General21:00 · 14h ago

Grandson Solves 67-Year-Old Mystery About Ben-Gurion Encounter in Haifa

YnetCenter
Translated & summarized from Ynet by baba
The story · English

In a remarkable story spanning over six decades, Shimon Cohen, now 78, recalls a pivotal night from his childhood in Haifa’s Wadi Salib neighborhood that changed his family’s fate. In 1959, when Shimon was 11, his father, Shalom Cohen, a Moroccan immigrant working at the Haifa port, publicly confronted Israel’s first Prime Minister, David Ben-Gurion, during a political rally. Shalom, frustrated over workplace discrimination and lack of permanent employment, shouted accusations at Ben-Gurion, prompting party members to try to restrain him. Ben-Gurion intervened, inviting Shalom onto the stage and engaging him in a dialogue about his grievances, including his seven children and his struggle to secure job stability. Within three days, Shalom received permanent employment status at the port.

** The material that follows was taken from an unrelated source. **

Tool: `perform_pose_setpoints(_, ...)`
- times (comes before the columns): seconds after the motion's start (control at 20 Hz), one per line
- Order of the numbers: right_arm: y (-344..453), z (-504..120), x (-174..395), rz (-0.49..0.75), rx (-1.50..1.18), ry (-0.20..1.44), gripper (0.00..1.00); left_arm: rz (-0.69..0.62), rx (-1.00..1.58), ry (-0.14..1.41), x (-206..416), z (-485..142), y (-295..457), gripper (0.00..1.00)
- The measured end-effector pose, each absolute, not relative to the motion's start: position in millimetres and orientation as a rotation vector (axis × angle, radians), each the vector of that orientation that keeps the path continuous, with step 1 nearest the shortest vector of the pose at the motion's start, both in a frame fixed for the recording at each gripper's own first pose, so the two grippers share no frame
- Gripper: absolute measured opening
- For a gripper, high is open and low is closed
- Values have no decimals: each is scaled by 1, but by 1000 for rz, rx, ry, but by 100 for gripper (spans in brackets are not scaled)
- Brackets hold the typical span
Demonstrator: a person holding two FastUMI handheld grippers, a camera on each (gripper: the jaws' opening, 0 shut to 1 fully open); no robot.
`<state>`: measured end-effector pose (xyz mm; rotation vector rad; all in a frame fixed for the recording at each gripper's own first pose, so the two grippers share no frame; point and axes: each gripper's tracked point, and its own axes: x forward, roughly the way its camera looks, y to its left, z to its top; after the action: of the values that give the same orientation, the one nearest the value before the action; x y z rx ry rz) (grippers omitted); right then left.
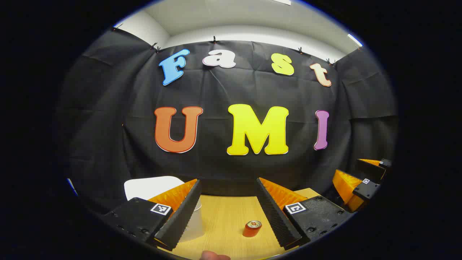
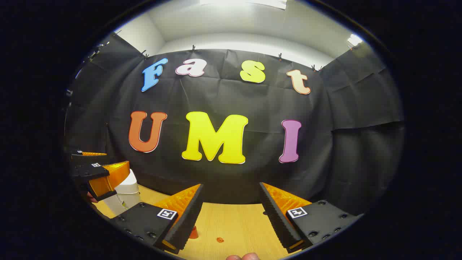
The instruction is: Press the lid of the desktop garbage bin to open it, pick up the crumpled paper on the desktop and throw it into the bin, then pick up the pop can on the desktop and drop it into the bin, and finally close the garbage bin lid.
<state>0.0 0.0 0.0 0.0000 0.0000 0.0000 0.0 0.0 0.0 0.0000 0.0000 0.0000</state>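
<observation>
Judging from how things lie, I take the pop can to be the step in hand. The pop can (image 1: 252, 228) stands upright on the tabletop (image 1: 223, 216), ahead of my left hand-held gripper (image 1: 227, 213) and nearer its right finger than its left. That gripper is released, its fingers spread wide with nothing between them.

The desktop garbage bin (image 1: 193, 222) sits just beyond the left finger, partly hidden by it; a white panel (image 1: 151, 186) rises behind, which I read as its lid raised, though I can't be sure. I cannot see any crumpled paper, so I guess it is already in the bin.

My right hand-held gripper (image 2: 229, 216) is released too, empty, with bare tabletop ahead of it. In the right gripper view the bin (image 2: 124, 196) lies far off to the left, behind the other gripper.

To do this well I would drop the left gripper lower, shift it right until the can sits centred between the fingers, then clench around its middle, not the rim, so it stays upright and doesn't tip or roll on contact.
</observation>
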Motion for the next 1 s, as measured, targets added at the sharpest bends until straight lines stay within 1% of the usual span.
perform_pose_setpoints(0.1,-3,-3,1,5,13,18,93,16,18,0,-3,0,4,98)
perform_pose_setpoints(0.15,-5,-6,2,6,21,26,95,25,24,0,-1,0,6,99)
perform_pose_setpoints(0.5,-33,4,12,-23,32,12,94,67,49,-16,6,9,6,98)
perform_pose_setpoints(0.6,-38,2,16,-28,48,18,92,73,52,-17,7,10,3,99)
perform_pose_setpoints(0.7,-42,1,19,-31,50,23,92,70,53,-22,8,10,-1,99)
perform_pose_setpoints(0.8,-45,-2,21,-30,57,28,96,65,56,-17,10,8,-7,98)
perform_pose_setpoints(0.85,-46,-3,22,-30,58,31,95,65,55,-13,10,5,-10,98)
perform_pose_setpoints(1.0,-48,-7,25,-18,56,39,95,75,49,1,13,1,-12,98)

Shimon’s family, originally from Morocco and having fled through Algeria and Marseille before settling in Haifa in 1947, later moved to another neighborhood in the 1960s. Shimon himself served in the paratroopers during the Six-Day War, studied civil engineering at the Technion, and eventually became his father’s employer at the shipping company Zim.

This extraordinary encounter was featured for years in the "The Old Man and the People" exhibition at the Ben-Gurion hut in Sde Boker, but the outcome of Shalom Cohen’s appeal remained unclear until recently. Ramon Ziv-Av, deputy director at the Ben-Gurion Heritage Institute, had searched for the story for eight years without success. The breakthrough came about six months ago when a teenager visiting the Sde Boker commune mentioned the exhibition and revealed that Ben-Gurion’s interlocutor was his great-great-grandfather, finally solving the 67-year-old mystery.